Activity:
Pull every line with "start" from the data below and copy it.

** Entries shown follows **

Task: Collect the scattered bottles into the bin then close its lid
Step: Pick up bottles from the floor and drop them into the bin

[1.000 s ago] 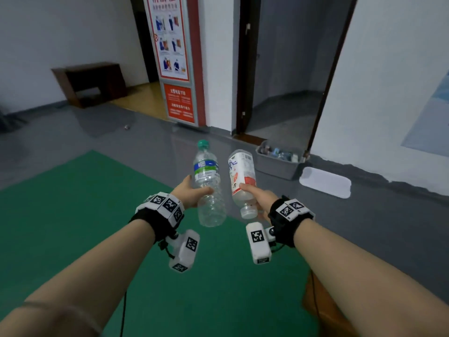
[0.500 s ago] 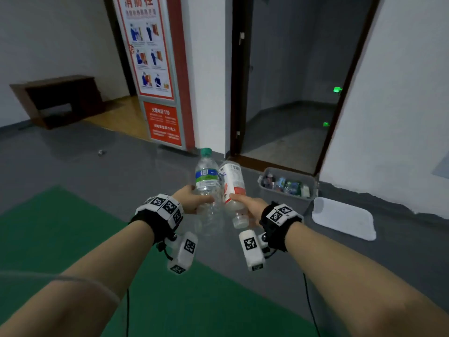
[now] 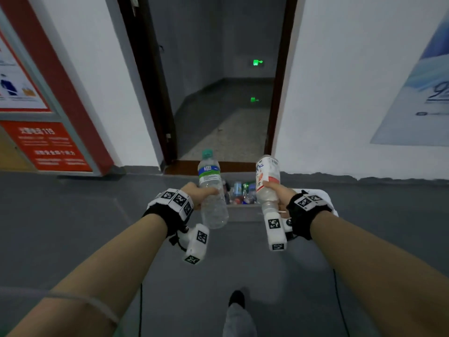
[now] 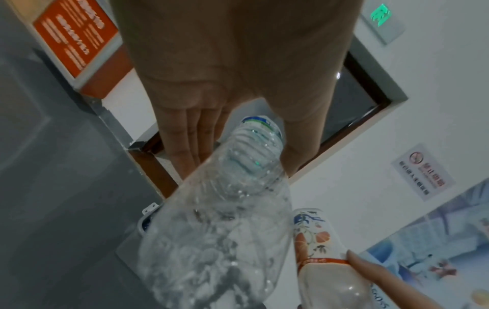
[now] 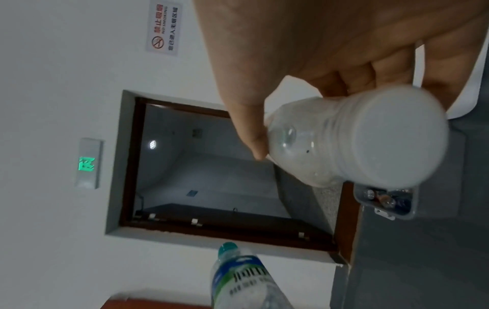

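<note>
In the head view, at twelve o'clock, the grey bin [image 3: 243, 210] sits lidless; left hand [image 3: 194, 194] grips a clear water bottle [image 3: 211, 190], right hand [image 3: 279, 193] an inverted white drink bottle [image 3: 267, 181]. Left wrist: mid-body wrap; seemingly empty, light, crushable. Right wrist: fingers curl round the neck.

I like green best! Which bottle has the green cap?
The clear bottle in the left hand, held cap up. The white bottle in the right hand points its white cap down.
</note>
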### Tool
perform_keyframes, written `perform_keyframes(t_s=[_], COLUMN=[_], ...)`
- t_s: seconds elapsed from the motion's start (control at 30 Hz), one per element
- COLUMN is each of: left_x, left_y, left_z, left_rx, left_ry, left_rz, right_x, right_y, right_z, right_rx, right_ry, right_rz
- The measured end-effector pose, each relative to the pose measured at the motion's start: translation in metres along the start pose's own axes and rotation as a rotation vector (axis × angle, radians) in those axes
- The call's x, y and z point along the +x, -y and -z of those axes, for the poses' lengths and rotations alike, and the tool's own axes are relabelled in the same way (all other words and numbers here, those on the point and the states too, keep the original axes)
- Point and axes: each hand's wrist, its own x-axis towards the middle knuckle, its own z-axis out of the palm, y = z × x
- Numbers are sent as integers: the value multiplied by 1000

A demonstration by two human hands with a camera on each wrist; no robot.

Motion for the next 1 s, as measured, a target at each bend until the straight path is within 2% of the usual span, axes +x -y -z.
perform_keyframes(t_s=[0.1, 0.23, 0.4, 0.53, 0.67, 0.8, 0.87, 1.0], left_x=[92, 205, 315, 444, 560, 633, 661, 730], left_y=[-16, -52, -92, -100, -116, -135, -137, -101], left_z=[11, 48, 84, 74, 40, 17, 6, -22], left_rx=[108, 159, 162, 156, 203, 319, 323, 347], left_ry=[6, -37, -20, 54, 195, 334, 337, 348], left_rz=[47, 106, 174, 222, 230, 194, 193, 288], right_x=[103, 232, 305, 376, 443, 517, 541, 600], right_y=[26, 71, 147, 180, 172, 140, 137, 110], right_z=[-15, -35, -76, -111, -129, -135, -146, -164], right_rx=[27, 43, 23, 52, 210, 304, 267, 282], right_ry=[-56, -100, -163, -153, -311, -438, -465, -440], right_rz=[-56, -192, -196, -217, -213, -445, -543, -673])
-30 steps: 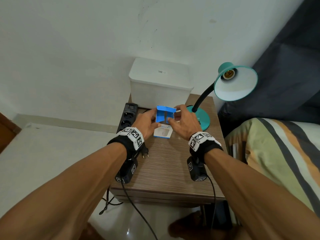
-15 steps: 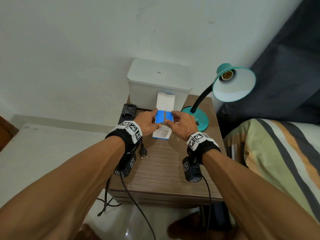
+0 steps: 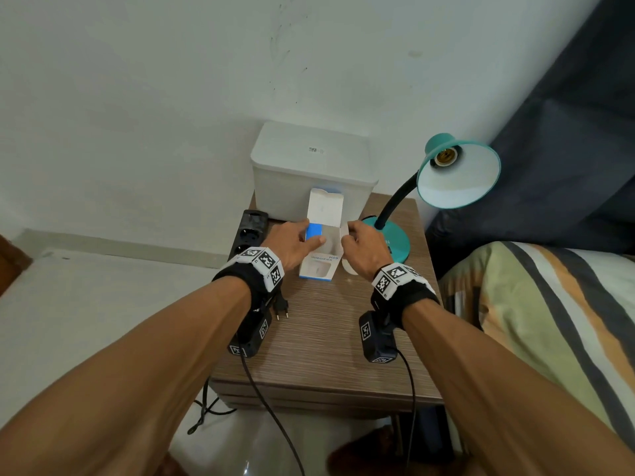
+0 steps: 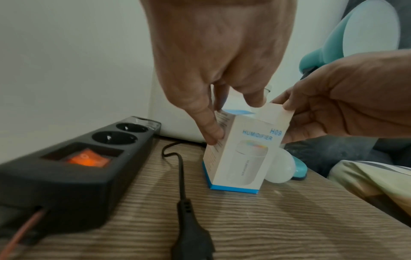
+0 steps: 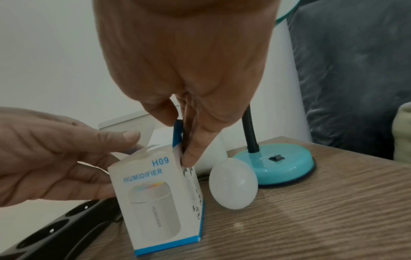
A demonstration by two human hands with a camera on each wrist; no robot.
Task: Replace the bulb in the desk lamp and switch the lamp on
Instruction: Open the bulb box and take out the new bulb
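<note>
Cardboard box [image 3: 321, 250], white with blue edges and marked "HUMIDIFIER", stands upright on the wooden surface [image 3: 319, 341] with its top lid folded back. The left hand [image 3: 292, 242] grips the box's left side, fingers [image 4: 210, 126] curled against it and thumb on the front. The right hand [image 3: 364, 245] pinches the flap at the box's right top edge, fingers [image 5: 195, 151] clamped on the card. A white bulb [image 5: 233, 183] lies on the surface just right of the box, between it and the teal lamp [image 3: 457, 173], whose socket is bare. A black power strip [image 4: 73, 158] lies left of the box, its switch glowing orange, with a loose plug [image 3: 281, 307] beside it.
</note>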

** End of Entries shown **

Response to the task:
- t_s: seconds elapsed from the motion's start (control at 30 Hz), one per element
- The measured end-effector pose, each relative to the pose measured at the motion's start: translation in metres along the start pose's own axes and rotation as a rotation vector (axis × angle, radians) in those axes

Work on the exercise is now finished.